De acordo com o presidente do Cieam, Wilson Périco, o objetivo da ação na justiça não é tomar partido na briga entre governo federal e auditores fiscais da Receita, mas resguardar os direitos dos contribuintes. “O tempo de liberação das mercadorias está colocando em risco a indústria e o comércio no momento em que todos esperam um reaquecimento da atividade em que se aproximam as datas de festas de final de ano que normalmente é um momento melhor para a economia”, disse sem mensurar os prejuízos já causados com o movimento.

“Os prejuízos são inerentes a atividade de cada uma das empresas. Estamos com tempo maior na liberação dos insumos e esse tempo provoca atraso na produção, que atrasa a chegada das mercadorias ao comércio e impacta na vendas de Natal, porque o tempo de trânsito está bem maior”, destacou Périco. Para chegar até São Paulo, um navio carregado leva quinze dias a partir de Manaus.

De acordo com o Cieam, há mercadorias do canal verde, livre de inspeção física, que estão há mais de cinco dias presas na alfândega.

Desde 1º de novembro, os auditores fiscais da Receita Federal estão em ‘operação padrão’ em todos os aeroportos e portos do País. Após a decisão judicial, as alfândegas no porto e aeroporto de Manaus devem liberar em até oito dias as mercadorias presas no despacho de importação.

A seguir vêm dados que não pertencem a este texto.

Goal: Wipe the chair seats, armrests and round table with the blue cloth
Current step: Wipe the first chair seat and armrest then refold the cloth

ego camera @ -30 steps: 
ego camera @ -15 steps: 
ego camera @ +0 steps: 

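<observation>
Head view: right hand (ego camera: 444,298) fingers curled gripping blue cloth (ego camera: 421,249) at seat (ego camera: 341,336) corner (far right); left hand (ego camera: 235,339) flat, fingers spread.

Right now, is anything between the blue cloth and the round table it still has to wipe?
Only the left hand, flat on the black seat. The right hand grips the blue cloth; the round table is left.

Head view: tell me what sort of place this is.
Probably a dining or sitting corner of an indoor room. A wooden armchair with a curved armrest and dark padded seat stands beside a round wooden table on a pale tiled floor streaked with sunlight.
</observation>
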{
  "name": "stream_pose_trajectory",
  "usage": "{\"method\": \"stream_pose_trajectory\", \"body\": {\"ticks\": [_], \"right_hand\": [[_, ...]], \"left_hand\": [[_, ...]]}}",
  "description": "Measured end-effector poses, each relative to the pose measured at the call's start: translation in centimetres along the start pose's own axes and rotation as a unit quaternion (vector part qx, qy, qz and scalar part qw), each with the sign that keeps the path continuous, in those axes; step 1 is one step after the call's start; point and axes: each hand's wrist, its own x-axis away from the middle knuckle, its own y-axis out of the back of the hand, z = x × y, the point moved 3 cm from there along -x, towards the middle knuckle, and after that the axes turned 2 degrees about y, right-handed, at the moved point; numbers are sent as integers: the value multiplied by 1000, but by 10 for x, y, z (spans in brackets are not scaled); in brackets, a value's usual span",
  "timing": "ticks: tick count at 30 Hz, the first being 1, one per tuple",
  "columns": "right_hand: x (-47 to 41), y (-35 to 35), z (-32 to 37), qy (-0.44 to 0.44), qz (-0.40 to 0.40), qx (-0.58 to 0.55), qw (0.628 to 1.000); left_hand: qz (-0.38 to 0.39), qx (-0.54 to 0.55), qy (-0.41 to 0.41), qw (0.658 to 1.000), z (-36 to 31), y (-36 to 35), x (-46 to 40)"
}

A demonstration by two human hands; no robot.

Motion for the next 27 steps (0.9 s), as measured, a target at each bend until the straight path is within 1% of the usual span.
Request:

A decisão será avaliada pelo sindicato nacional mas o movimento vai atender a medida judicial, segundo o vice presidente do Sindicato dos Auditores Fiscais da Receita Federal no Amazonas (Sindifisco), André Montibeller. “Esse prazo já esta sendo cumprindo, (…) já tinham algumas ações individuais de empresas e agora a ação coletiva que beneficia os associados do Cieam, mas consultei, ontem, os colegas de aduaneiras e a situação que me passaram é que não temos nenhum caso que foi estourado esse prazo de oito dias em situações regulares”, disse.

Os diversos atrasos na aprovação e regulamentação do acordo com o governo federal levaram às paralisações dos auditores. Em maio de 2015, a categoria também realizou operação padrão por conta do atraso no acordo.